▶ AIM OF THE EXERCISE
Return the records below exactly as they are written.

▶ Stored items
⟨
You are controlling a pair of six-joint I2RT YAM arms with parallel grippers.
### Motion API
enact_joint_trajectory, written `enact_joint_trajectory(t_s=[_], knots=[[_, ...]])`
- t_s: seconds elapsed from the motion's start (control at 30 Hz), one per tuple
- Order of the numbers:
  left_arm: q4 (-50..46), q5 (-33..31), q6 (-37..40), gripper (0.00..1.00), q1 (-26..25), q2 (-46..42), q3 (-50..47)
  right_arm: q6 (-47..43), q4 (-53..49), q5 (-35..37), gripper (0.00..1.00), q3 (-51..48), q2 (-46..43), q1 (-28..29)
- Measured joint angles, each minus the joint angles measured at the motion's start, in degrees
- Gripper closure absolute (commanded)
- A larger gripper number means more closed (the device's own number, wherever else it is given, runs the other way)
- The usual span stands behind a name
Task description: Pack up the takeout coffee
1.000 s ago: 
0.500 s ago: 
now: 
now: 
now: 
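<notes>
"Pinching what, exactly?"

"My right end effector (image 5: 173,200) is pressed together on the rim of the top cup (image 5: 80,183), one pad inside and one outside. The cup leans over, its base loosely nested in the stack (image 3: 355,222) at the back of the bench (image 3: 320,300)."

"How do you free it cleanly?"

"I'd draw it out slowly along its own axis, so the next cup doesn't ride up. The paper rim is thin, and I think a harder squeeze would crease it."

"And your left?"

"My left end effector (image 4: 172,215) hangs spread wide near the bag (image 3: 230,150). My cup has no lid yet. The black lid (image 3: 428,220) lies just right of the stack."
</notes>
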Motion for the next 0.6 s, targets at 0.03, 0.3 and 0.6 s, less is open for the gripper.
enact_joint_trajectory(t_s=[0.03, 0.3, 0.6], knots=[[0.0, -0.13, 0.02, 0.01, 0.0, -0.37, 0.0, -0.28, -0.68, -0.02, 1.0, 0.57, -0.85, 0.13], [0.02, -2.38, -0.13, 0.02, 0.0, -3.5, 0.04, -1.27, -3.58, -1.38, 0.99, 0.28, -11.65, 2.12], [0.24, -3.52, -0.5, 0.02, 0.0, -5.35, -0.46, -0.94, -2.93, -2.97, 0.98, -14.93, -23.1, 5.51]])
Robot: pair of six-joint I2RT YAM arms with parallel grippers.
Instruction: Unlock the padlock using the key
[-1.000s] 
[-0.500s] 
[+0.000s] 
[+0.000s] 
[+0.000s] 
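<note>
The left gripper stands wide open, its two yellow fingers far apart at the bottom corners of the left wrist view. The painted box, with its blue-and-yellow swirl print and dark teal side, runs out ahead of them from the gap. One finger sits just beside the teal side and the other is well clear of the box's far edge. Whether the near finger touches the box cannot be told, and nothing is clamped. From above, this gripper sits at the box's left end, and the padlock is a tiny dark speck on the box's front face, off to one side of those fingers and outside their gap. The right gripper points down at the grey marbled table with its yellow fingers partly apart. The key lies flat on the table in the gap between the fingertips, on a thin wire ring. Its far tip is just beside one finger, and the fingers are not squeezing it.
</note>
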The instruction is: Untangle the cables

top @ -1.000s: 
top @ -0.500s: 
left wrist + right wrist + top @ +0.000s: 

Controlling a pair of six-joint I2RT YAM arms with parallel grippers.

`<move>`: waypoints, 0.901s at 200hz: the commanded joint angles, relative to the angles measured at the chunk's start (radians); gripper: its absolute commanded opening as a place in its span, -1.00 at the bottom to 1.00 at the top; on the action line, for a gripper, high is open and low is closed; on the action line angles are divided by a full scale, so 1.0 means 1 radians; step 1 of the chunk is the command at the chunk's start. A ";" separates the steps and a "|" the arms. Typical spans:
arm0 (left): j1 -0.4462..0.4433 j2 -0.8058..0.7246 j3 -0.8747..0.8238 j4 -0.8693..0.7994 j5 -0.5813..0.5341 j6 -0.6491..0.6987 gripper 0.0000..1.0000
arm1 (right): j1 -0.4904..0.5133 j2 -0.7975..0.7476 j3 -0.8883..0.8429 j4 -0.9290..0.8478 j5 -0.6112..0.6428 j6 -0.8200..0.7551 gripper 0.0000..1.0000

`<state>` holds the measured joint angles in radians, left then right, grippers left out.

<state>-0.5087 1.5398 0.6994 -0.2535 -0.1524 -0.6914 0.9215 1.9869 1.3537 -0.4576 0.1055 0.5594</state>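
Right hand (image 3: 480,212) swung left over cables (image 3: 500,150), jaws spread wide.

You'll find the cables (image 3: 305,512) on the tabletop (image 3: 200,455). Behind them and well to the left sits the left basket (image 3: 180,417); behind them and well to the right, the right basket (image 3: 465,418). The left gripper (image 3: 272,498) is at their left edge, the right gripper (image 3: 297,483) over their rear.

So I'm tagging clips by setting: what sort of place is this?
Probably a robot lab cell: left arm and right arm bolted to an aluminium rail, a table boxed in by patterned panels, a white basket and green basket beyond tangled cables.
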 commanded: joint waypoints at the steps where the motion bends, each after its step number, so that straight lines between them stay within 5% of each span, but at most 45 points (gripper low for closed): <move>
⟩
▶ TASK RESULT
You are controlling a pair of six-joint I2RT YAM arms with parallel grippers.
### Motion API
enact_joint_trajectory, written `enact_joint_trajectory(t_s=[_], knots=[[_, ...]])`
- t_s: seconds elapsed from the motion's start (control at 30 Hz), one per tuple
- Order of the numbers:
  left_arm: q4 (-50..46), q5 (-33..31), q6 (-37..40), gripper (0.00..1.00), q1 (-26..25), q2 (-46..42), q3 (-50..47)
  right_arm: q6 (-47..43), q4 (-53..49), q5 (-35..37), gripper (0.00..1.00), q3 (-51..48), q2 (-46..43), q1 (-28..29)
- Measured joint angles, each minus the joint angles measured at the motion's start, in degrees
- Gripper closure absolute (commanded)
- A larger gripper number means more closed (the device's own number, wherever else it is given, runs the other way)
- The usual span stands behind a name
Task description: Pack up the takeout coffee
1.000 s ago: 
0.500 s ago: 
now: 
now: 
now: 
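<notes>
"Pinching what, exactly?"

"My right end effector (image 5: 173,200) is pressed together on the rim of the top cup (image 5: 80,183), one pad inside and one outside. The cup leans over, its base loosely nested in the stack (image 3: 355,222) at the back of the bench (image 3: 320,300)."

"How do you free it cleanly?"

"I'd draw it out slowly along its own axis, so the next cup doesn't ride up. The paper rim is thin, and I think a harder squeeze would crease it."

"And your left?"

"My left end effector (image 4: 172,215) hangs spread wide near the bag (image 3: 230,150). My cup has no lid yet. The black lid (image 3: 428,220) lies just right of the stack."
</notes>
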Motion for the next 0.6 s, targets at 0.03, 0.3 and 0.6 s, less is open for the gripper.
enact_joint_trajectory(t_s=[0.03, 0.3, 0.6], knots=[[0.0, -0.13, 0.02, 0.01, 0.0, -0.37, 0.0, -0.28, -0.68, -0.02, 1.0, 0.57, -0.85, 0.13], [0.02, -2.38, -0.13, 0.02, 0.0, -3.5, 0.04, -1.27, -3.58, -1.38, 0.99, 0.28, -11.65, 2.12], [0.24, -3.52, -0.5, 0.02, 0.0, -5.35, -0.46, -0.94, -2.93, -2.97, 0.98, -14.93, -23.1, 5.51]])
Robot: pair of six-joint I2RT YAM arms with parallel grippers.
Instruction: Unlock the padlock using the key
[-1.000s] 
[-0.500s] 
[+0.000s] 
[+0.000s] 
[+0.000s] 
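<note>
The left gripper stands wide open, its two yellow fingers far apart at the bottom corners of the left wrist view. The painted box, with its blue-and-yellow swirl print and dark teal side, runs out ahead of them from the gap. One finger sits just beside the teal side and the other is well clear of the box's far edge. Whether the near finger touches the box cannot be told, and nothing is clamped. From above, this gripper sits at the box's left end, and the padlock is a tiny dark speck on the box's front face, off to one side of those fingers and outside their gap. The right gripper points down at the grey marbled table with its yellow fingers partly apart. The key lies flat on the table in the gap between the fingertips, on a thin wire ring. Its far tip is just beside one finger, and the fingers are not squeezing it.
</note>
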The instruction is: Untangle the cables

top @ -1.000s: 
top @ -0.500s: 
left wrist + right wrist + top @ +0.000s: 

Controlling a pair of six-joint I2RT YAM arms with parallel grippers.

`<move>`: waypoints, 0.901s at 200hz: the commanded joint angles, relative to the angles measured at the chunk's start (radians); gripper: its absolute commanded opening as a place in its span, -1.00 at the bottom to 1.00 at the top; on the action line, for a gripper, high is open and low is closed; on the action line angles are divided by a full scale, so 1.0 means 1 radians; step 1 of the chunk is the command at the chunk's start. A ";" separates the steps and a "|" the arms. Typical spans:
arm0 (left): j1 -0.4462..0.4433 j2 -0.8058..0.7246 j3 -0.8747..0.8238 j4 -0.8693..0.7994 j5 -0.5813..0.5341 j6 -0.6491..0.6987 gripper 0.0000..1.0000
arm1 (right): j1 -0.4904..0.5133 j2 -0.7975..0.7476 j3 -0.8883..0.8429 j4 -0.9290..0.8478 j5 -0.6112..0.6428 j6 -0.8200..0.7551 gripper 0.0000..1.0000

`<state>` holds the measured joint angles in radians, left then right, grippers left out.

<state>-0.5087 1.5398 0.6994 -0.2535 -0.1524 -0.6914 0.9215 1.9869 1.3537 -0.4576 0.1055 0.5594</state>
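Right hand (image 3: 480,212) swung left over cables (image 3: 500,150), jaws spread wide.

You'll find the cables (image 3: 305,512) on the tabletop (image 3: 200,455). Behind them and well to the left sits the left basket (image 3: 180,417); behind them and well to the right, the right basket (image 3: 465,418). The left gripper (image 3: 272,498) is at their left edge, the right gripper (image 3: 297,483) over their rear.

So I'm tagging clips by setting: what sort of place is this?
Probably a robot lab cell: left arm and right arm bolted to an aluminium rail, a table boxed in by patterned panels, a white basket and green basket beyond tangled cables.
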 commanded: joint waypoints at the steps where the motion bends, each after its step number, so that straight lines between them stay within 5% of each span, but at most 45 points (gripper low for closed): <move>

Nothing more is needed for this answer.